- **What to work on**
Filter the listing below, keeping every line that holds "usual".

-------------------------

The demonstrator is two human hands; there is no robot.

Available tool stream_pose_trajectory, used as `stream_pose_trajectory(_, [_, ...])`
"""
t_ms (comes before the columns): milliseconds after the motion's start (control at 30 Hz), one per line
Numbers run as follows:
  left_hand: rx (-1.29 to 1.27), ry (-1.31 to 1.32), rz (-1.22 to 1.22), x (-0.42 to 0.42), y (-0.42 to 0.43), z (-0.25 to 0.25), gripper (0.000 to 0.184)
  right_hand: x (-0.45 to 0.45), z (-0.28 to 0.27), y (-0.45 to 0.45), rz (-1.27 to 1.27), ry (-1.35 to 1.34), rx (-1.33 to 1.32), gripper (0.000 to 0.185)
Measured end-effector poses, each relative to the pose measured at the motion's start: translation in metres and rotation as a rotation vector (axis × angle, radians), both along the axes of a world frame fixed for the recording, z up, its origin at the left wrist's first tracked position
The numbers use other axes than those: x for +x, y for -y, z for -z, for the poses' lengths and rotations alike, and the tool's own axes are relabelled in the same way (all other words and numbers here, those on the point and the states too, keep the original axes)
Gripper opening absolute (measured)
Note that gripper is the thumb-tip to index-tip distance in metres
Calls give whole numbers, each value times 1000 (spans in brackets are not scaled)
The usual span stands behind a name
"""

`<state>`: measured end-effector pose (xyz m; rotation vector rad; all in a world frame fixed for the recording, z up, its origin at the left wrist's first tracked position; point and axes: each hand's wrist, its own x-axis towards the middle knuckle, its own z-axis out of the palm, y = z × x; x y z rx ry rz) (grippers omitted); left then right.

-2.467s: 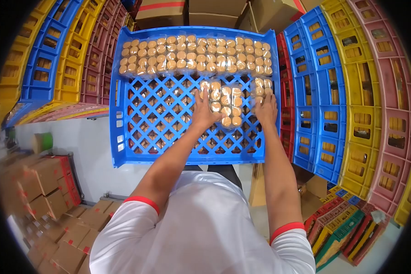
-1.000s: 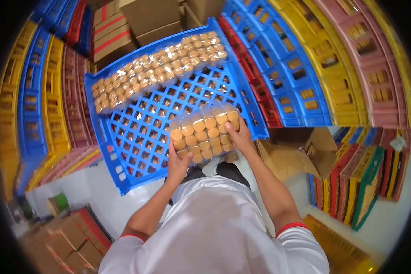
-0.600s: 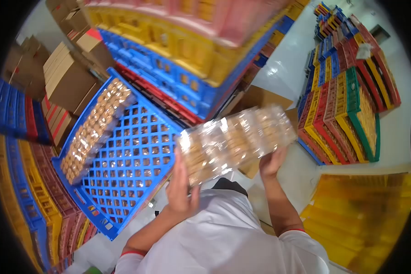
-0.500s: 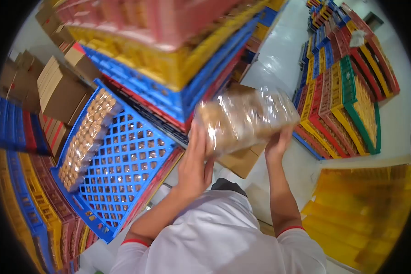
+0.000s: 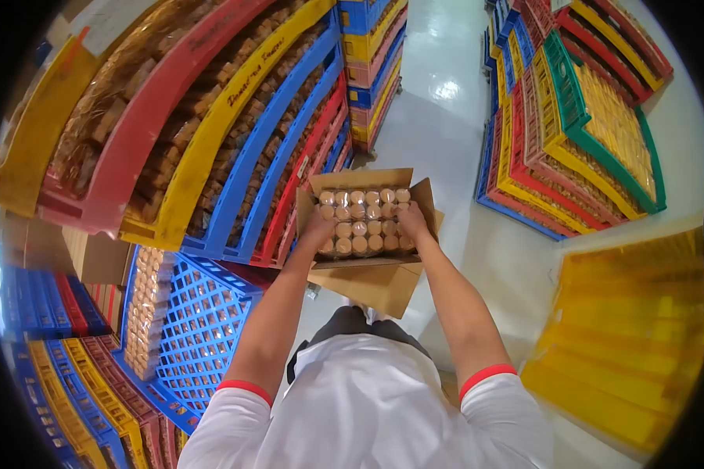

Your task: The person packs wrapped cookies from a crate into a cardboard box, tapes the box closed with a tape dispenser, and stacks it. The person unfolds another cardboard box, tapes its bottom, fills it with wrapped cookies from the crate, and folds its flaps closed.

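Note:
Below me an open cardboard box (image 5: pixel 365 275) holds clear-wrapped packs (image 5: pixel 358 228) of round, tan, biscuit-like pieces in rows. My left hand (image 5: pixel 316 229) reaches inside the box's left wall and grips the left end of a pack. At the opposite end, my right hand (image 5: pixel 411 222) grips the same pack just inside the right wall. The fingertips of both hands are partly hidden against the plastic. The box flaps (image 5: pixel 363 179) stand spread outward.
A blue crate (image 5: pixel 203 313) at lower left has similar packs (image 5: pixel 145 313) along one side. Tall stacks of coloured crates (image 5: pixel 246 207) rise close on my left, with another stack (image 5: pixel 555 148) at right. Yellow translucent sheeting (image 5: pixel 618 336) is at lower right; pale floor (image 5: pixel 438 94) runs between the stacks.
The wrapped pack, held in the air between both hands before, is now down inside the cardboard box, hands still at its ends. The view has shifted, showing the box fully.

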<state>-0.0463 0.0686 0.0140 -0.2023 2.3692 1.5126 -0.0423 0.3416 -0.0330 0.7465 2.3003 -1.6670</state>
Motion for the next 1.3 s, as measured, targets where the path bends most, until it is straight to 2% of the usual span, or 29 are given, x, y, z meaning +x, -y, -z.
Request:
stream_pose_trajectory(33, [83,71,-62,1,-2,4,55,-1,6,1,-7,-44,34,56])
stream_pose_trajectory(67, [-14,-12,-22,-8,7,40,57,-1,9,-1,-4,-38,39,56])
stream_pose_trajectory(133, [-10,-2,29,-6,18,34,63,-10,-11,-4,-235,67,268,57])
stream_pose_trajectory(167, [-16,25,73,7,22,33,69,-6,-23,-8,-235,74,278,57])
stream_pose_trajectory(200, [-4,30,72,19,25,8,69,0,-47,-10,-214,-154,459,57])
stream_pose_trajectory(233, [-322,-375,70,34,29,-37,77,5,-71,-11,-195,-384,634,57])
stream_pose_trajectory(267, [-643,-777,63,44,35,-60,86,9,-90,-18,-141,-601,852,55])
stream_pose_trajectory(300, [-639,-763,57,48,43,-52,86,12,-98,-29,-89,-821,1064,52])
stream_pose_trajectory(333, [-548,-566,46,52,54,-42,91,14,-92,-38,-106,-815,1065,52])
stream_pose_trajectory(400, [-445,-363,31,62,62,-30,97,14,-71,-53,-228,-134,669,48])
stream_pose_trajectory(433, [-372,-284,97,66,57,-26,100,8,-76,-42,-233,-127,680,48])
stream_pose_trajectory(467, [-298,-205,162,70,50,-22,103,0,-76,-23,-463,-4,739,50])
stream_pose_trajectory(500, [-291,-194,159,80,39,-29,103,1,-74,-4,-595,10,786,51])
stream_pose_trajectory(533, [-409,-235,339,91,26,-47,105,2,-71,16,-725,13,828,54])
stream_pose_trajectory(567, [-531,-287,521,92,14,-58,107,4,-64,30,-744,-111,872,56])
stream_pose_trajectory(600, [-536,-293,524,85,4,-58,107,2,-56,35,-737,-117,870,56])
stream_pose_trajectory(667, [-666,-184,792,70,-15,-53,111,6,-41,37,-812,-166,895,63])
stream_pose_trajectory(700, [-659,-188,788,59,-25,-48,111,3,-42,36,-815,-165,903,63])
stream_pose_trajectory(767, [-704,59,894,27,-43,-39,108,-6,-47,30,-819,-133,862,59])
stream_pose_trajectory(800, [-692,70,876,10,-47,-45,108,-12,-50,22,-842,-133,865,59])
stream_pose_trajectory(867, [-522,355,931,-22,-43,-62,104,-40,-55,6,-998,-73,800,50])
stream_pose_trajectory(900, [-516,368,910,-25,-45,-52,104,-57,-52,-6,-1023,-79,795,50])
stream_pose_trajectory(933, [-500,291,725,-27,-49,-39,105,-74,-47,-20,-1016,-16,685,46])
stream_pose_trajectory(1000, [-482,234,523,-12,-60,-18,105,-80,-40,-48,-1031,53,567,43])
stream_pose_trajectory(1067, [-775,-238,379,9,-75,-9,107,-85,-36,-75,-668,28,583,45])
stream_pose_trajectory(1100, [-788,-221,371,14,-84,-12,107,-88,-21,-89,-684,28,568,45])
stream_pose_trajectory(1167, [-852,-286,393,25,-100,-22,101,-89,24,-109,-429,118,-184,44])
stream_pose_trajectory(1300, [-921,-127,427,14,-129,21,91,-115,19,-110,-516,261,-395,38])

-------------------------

- **Solution for this task**
The usual span stands behind a name
Motion for the next 1.3 s, as measured, targets where the path bends most, until it is straight to 2% of the usual span, or 29 are given, x, y, z meaning +x, -y, -z.

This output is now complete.